/SCAMP

GPU Implementation of the SCAMP algorithm for computing the matrix profile

Primary LanguageCudaMIT LicenseMIT

SCAMP: SCAlable Matrix Profile

This is a GPU implementation of the SCAMP algorithm. SCAMP takes a time series as input and computes the matrix profile for a particular window size. You can read more at the Matrix Profile Homepage This is a more fleshed out implementation of GPU-STOMP which has the following additional features:

  • Tiling for large inputs
  • Computation in fp32 or fp64 (fp32 is recommended for most datasets and is much faster)
  • fp32 version should be compatible with GeForce cards
  • AB joins (you can produce the matrix profile from 2 different time series)
  • Distributable (we use AWS but other cloud platforms can work)
  • Some optimizations for architectures other than Volta

Note: for self-joins on small inputs (~2M or less) the features in this repository are probably overkill. You should probably use GPU-STOMP

Environment

This base project requires:

  • At least version 9.0 of the CUDA toolkit available here.
  • An NVIDIA GPU with CUDA support is also required. You can find a list of CUDA compatible GPUs here
  • Currently builds under linux with the Makefile.
  • Should compile under windows, but untested. You will probably have to handle the parsing of command line arguments differently in windows.
  • We highly recommend using a Volta GPU (we get about a 3x improvement over Pascal)

Usage

  • Edit the Makefile (src/Makefile)
    • Volta and Pascal are supported by default, but if needed set the value of ARCH to correspond to the compute capability of your GPU.
      • "-gencode=arch=compute_code,code=sm_code" where code corresponds to the compute capability or arch you wish to add.
    • Make sure CUDA_DIRECTORY corresponds to the location where cuda is installed on your system. This is usually /usr/local/cuda-(VERSION)/ on linux
  • (cd src && make)
  • src/SCRIMP-GPU window_size input_A_file_path output_matrix_profile_path output_index_path
    • Optional Arguments:
      • "-b [input B name]": allows a second input file which acts as the second time series for an AB join.

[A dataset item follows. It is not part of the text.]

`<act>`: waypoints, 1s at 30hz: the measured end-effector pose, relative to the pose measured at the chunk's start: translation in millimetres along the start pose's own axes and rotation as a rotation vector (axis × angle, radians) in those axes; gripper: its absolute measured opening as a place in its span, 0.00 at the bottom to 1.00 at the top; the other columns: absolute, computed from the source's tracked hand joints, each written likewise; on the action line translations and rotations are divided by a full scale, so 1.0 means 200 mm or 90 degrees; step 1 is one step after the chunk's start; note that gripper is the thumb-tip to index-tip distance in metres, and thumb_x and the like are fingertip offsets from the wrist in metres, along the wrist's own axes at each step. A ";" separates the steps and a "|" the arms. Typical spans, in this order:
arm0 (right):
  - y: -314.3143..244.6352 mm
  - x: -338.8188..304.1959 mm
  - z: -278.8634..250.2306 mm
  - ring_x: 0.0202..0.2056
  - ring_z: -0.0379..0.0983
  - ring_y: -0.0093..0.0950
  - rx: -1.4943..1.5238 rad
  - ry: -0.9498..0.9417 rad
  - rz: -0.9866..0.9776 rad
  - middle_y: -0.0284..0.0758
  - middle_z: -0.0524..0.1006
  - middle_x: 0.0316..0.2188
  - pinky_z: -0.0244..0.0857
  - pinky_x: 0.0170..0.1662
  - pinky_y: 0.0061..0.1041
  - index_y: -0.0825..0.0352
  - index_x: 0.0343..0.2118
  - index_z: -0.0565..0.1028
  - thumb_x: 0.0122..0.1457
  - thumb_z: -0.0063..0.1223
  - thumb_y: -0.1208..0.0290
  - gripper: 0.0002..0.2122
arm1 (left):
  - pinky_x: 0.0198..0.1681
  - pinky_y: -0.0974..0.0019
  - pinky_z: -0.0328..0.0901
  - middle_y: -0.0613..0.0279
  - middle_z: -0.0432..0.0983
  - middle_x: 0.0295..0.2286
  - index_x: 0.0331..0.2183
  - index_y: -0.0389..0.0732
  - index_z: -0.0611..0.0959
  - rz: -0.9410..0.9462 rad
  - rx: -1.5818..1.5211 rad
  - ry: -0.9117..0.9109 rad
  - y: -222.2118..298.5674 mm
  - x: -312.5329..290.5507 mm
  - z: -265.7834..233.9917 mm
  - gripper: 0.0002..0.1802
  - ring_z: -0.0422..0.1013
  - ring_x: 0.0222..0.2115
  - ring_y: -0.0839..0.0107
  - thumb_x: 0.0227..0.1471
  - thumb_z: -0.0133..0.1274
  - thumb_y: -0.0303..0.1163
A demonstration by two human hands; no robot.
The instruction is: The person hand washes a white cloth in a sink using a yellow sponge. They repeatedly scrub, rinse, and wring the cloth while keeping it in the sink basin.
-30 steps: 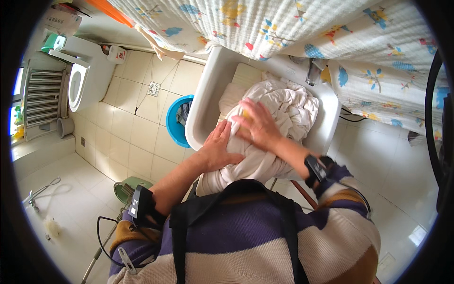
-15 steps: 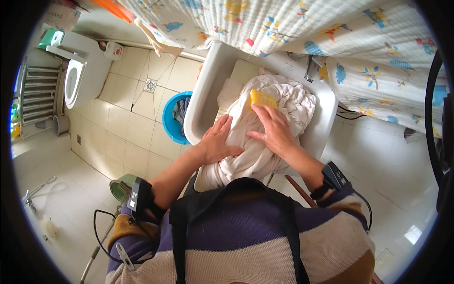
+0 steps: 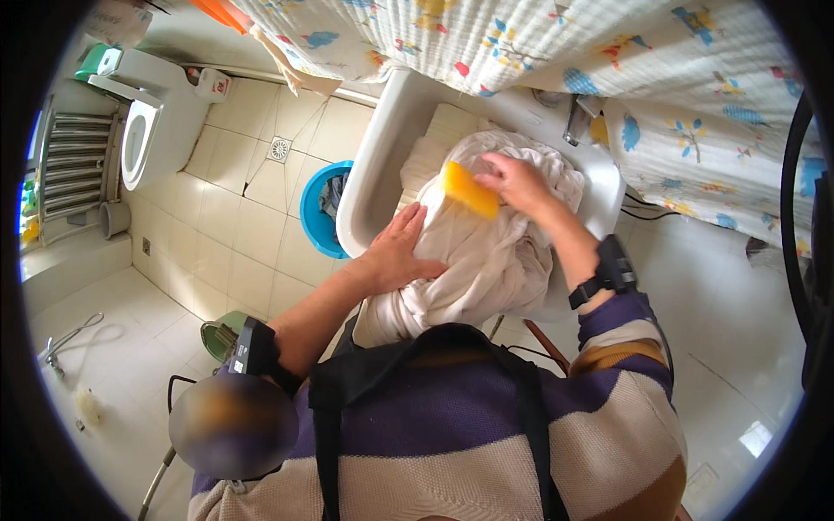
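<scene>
A heap of wet-looking white cloth (image 3: pixel 469 252) fills much of the white sink (image 3: pixel 356 200) in front of me. My left hand (image 3: pixel 400 253) lies flat on the cloth's left side, fingers stretched and thumb apart. Above the cloth's upper middle, my right hand (image 3: pixel 517 184) grips the right side of a yellow soap-like bar (image 3: pixel 469 190). The bar is tilted and slightly blurred, so its exact kind is unclear. Some of my right fingers are hidden behind the hand.
A ribbed washboard surface (image 3: pixel 447 130) shows at the sink's far left, and a tap (image 3: pixel 572 122) at its far right. A blue basin (image 3: pixel 311 213) with dark cloth stands left on the tiles. A patterned curtain (image 3: pixel 521 43) hangs beyond; a toilet (image 3: pixel 148 130) stands far left.
My right hand has gone from lying spread on the cloth to gripping the yellow soap-like bar, which is now tilted and shifted slightly nearer. My left hand has stayed in place.
</scene>
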State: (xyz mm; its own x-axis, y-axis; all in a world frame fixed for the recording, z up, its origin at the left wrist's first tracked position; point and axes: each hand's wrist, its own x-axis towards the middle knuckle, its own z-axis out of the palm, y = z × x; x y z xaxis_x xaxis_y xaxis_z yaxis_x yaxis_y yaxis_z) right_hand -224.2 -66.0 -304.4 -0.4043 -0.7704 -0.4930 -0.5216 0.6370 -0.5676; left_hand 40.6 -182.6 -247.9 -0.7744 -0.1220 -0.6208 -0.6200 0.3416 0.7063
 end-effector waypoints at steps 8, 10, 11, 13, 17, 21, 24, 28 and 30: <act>-0.02 -0.18 0.51 0.61 0.63 0.44 -0.191 0.277 -0.374 0.42 0.68 0.58 0.54 0.65 0.51 0.51 0.62 0.70 0.60 0.57 0.46 0.28 | 0.73 0.57 0.40 0.37 0.39 0.69 0.68 0.27 0.46 0.004 0.035 0.001 0.00 0.01 0.00 0.65 0.36 0.72 0.48 0.47 0.62 0.57; 0.04 -0.01 0.47 0.63 0.62 0.42 -0.270 0.294 -0.393 0.41 0.69 0.56 0.48 0.67 0.56 0.49 0.59 0.72 0.60 0.58 0.49 0.25 | 0.73 0.56 0.40 0.37 0.38 0.70 0.69 0.27 0.45 -0.020 0.036 0.003 -0.01 0.02 0.01 0.66 0.36 0.72 0.48 0.47 0.61 0.57; 0.06 0.10 0.42 0.64 0.61 0.41 -0.261 0.350 -0.371 0.40 0.69 0.56 0.46 0.68 0.58 0.52 0.57 0.72 0.60 0.58 0.49 0.24 | 0.72 0.57 0.41 0.39 0.37 0.70 0.69 0.28 0.44 -0.024 0.041 -0.003 -0.02 0.02 0.01 0.66 0.36 0.72 0.49 0.48 0.61 0.56; 0.06 0.30 0.28 0.56 0.69 0.44 -0.235 0.449 -0.231 0.42 0.73 0.52 0.61 0.60 0.51 0.55 0.53 0.74 0.60 0.59 0.52 0.21 | 0.72 0.57 0.41 0.40 0.37 0.70 0.69 0.29 0.44 -0.010 0.035 -0.016 -0.02 0.03 0.01 0.65 0.36 0.72 0.49 0.48 0.61 0.56; -0.13 0.25 0.14 0.44 0.77 0.47 -0.103 0.328 -0.015 0.44 0.78 0.44 0.71 0.47 0.45 0.60 0.47 0.74 0.61 0.58 0.50 0.20 | 0.72 0.57 0.40 0.42 0.36 0.71 0.70 0.31 0.44 -0.003 0.034 -0.019 -0.02 0.03 0.00 0.65 0.36 0.72 0.50 0.48 0.60 0.58; -0.24 -0.21 0.20 0.54 0.74 0.46 -0.097 0.181 -0.255 0.45 0.76 0.54 0.67 0.58 0.41 0.59 0.58 0.74 0.59 0.60 0.49 0.27 | 0.72 0.57 0.39 0.43 0.35 0.71 0.70 0.32 0.45 -0.011 0.044 -0.031 -0.03 0.04 0.00 0.65 0.35 0.72 0.50 0.48 0.60 0.58; -0.10 -0.27 0.27 0.52 0.74 0.43 -0.173 0.271 -0.383 0.42 0.76 0.51 0.68 0.57 0.42 0.56 0.58 0.74 0.58 0.63 0.53 0.26 | 0.73 0.57 0.39 0.42 0.35 0.71 0.70 0.30 0.45 -0.004 0.064 -0.020 -0.05 0.05 0.02 0.64 0.34 0.72 0.50 0.48 0.59 0.58; 0.20 0.15 0.30 0.49 0.71 0.43 -0.188 0.521 -0.221 0.40 0.75 0.49 0.66 0.53 0.44 0.58 0.50 0.76 0.60 0.59 0.50 0.21 | 0.72 0.56 0.40 0.41 0.37 0.70 0.69 0.30 0.45 -0.005 0.061 -0.013 -0.06 0.06 0.02 0.63 0.36 0.72 0.49 0.49 0.59 0.57; 0.29 0.29 0.30 0.47 0.71 0.44 -0.160 0.503 -0.159 0.42 0.75 0.47 0.66 0.50 0.45 0.59 0.50 0.74 0.58 0.63 0.56 0.20 | 0.72 0.54 0.41 0.41 0.38 0.70 0.69 0.30 0.45 -0.009 0.071 -0.025 -0.03 0.05 0.00 0.63 0.38 0.71 0.49 0.49 0.59 0.56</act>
State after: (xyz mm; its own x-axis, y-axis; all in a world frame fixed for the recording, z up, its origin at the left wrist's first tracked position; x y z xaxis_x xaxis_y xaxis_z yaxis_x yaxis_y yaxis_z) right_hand -233.9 -72.2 -406.3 -0.6106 -0.7398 0.2826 -0.7779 0.4933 -0.3893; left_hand 35.8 -186.7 -258.1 -0.7588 -0.0910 -0.6449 -0.6111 0.4417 0.6568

An AB join compares every subsequence in input A with every subsequence in input B, the length of the matrix profile produced by this operation is always determined by input A, but the matrix profile index's values will reference subsequences in input B.
      • "-s [max tile size]": allows you to specify the max tile size used by the SCAMP tile scheme. By default this is set to 2M, but you can adjust this as desired. Note that a tile size smaller than ~1M will likely fail to saturate the compute resources of newer GPUs
      • "-d": forces SCAMP to compute the result in double precision. This is about 2x slower than single precision. This is uncessessary for most datasets, but if your input massively fluctuates in a wide range you may need it, see test/SampleInput/earthquake_precision_test.txt for an example of a dataset that fails in single precision.
      • "-g [device number to use]": allows you to specify which gpus to use on the machine, by default we try to use all of them. The device numbers must be valid cuda devices on your system. You can chain these to add more gpus. Example: -g 0 -g 1 will use gpu 0 and 1 on the system.
      • "-f [secondary output prefix]": only set this in a distributed environment. This forces AB joins to output a second matrix profile and index file which correspond to the reverse "BA" join. This is used to compute independant pieces of a large self-join that is distributed in separate jobs
      • "-r [global tile row]" : allows you to specify the tile row where this join starts, assuming that it is part of some larger join, this is required if you use -f
      • "-c [global tile col]" : allows you to specify the tile column where this join starts, assuming that it is part of some larger join, this is required if you use -f
  • By default, if no devices are specified, SCAMP will run on all available devices

AWS operation

  • This framework can be used with AWS Batch to distribute the computation to a cluster of p2 or p3 instances
  • Information forthcoming